Data —
++++++++++

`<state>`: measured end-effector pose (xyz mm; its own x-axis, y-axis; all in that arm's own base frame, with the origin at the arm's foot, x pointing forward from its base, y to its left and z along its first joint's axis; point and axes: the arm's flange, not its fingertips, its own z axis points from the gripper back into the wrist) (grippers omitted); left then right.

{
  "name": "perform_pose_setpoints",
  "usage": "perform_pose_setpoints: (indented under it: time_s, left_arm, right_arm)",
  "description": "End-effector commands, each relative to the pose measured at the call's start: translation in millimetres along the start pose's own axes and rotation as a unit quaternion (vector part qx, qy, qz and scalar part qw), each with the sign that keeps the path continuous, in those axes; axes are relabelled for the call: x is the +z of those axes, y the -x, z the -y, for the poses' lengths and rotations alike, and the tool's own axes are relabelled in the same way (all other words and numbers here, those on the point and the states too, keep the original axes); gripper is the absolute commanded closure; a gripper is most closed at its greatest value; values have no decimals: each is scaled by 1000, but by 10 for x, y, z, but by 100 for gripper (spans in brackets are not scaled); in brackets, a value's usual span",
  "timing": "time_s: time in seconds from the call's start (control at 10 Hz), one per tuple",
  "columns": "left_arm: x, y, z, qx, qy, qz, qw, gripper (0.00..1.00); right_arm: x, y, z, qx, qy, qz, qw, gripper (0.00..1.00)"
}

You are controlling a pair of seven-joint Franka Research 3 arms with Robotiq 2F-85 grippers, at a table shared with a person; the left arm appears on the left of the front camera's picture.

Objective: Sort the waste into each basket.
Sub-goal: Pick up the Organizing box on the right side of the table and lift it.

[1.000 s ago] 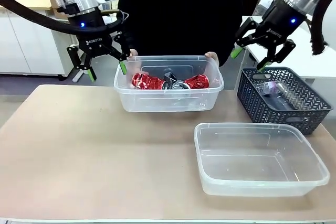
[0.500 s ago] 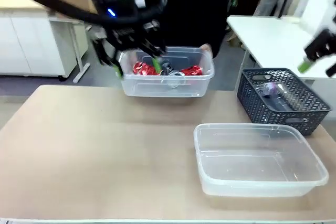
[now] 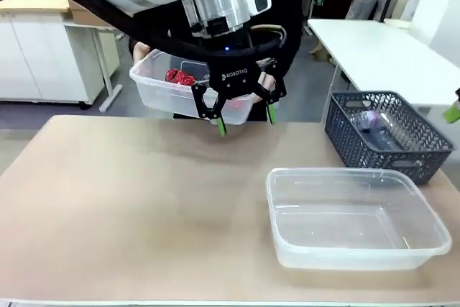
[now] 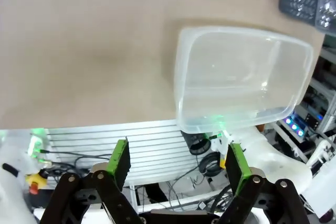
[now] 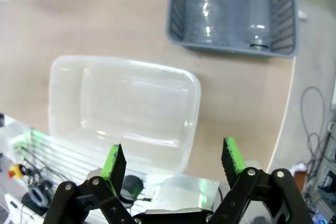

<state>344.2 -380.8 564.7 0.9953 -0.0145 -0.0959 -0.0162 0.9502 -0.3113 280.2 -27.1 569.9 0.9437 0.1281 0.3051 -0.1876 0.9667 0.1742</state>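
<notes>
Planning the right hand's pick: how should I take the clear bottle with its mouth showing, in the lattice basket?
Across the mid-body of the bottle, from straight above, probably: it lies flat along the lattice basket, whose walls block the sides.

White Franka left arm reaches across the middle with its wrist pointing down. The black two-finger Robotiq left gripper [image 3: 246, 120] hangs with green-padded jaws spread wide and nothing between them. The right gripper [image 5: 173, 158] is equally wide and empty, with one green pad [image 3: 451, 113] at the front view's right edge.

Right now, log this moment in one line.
left gripper open; right gripper open; cans in far tub; near tub empty; bottles in dark basket
</notes>
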Motion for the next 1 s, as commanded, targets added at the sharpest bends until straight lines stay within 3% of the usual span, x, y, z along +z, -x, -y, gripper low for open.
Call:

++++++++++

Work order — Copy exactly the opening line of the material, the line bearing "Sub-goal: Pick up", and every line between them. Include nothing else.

Task result —
`<state>`: measured end-effector pose (xyz mm; its own x-axis, y-axis; all in that arm's own base frame, with the origin at the arm's foot, x pointing forward from its base, y to its left and z along its first joint's axis; point and axes: the arm's flange, not its fingertips, its own z axis points from the gripper back into the wrist) (grippers omitted); left then right.

{
  "name": "perform_pose_setpoints",
  "usage": "perform_pose_setpoints: (indented under it: time_s, left_arm, right_arm)",
  "description": "End-effector commands, each relative to the pose measured at the call's start: translation in millimetres along the start pose's own axes and rotation as a unit quaternion (vector part qx, qy, qz and scalar part qw), each with the sign that keeps the path continuous, in those axes; axes are relabelled for the call: x is the +z of those axes, y the -x, z the -y, for the poses' lengths and rotations alike, and the tool's own axes are relabelled in the same way (all other words and numbers here, those on the point and the states too, keep the original axes); gripper is the absolute commanded closure; a gripper is most closed at its greatest value; values have no decimals: each is scaled by 1000, but by 10 for x, y, z, but by 100 for gripper (spans in brackets are not scaled); in brackets, a value's usual span",
  "timing": "time_s: time in seconds from the call's start (control at 10 Hz), one per tuple",
  "columns": "left_arm: x, y, z, qx, qy, qz, qw, gripper (0.00..1.00); right_arm: x, y, z, qx, qy, qz, qw, gripper (0.00..1.00)"
}

You are controlling a pair of seven-joint Franka Research 3 arms with Robotiq 2F-85 grippers, at a table shared with a person; the left arm appears on the left of the front camera's picture.

Objective: Sort the waste into each basket.
Sub-goal: Pick up the Organizing box on the right side of the table and lift it.

Now the output is complete.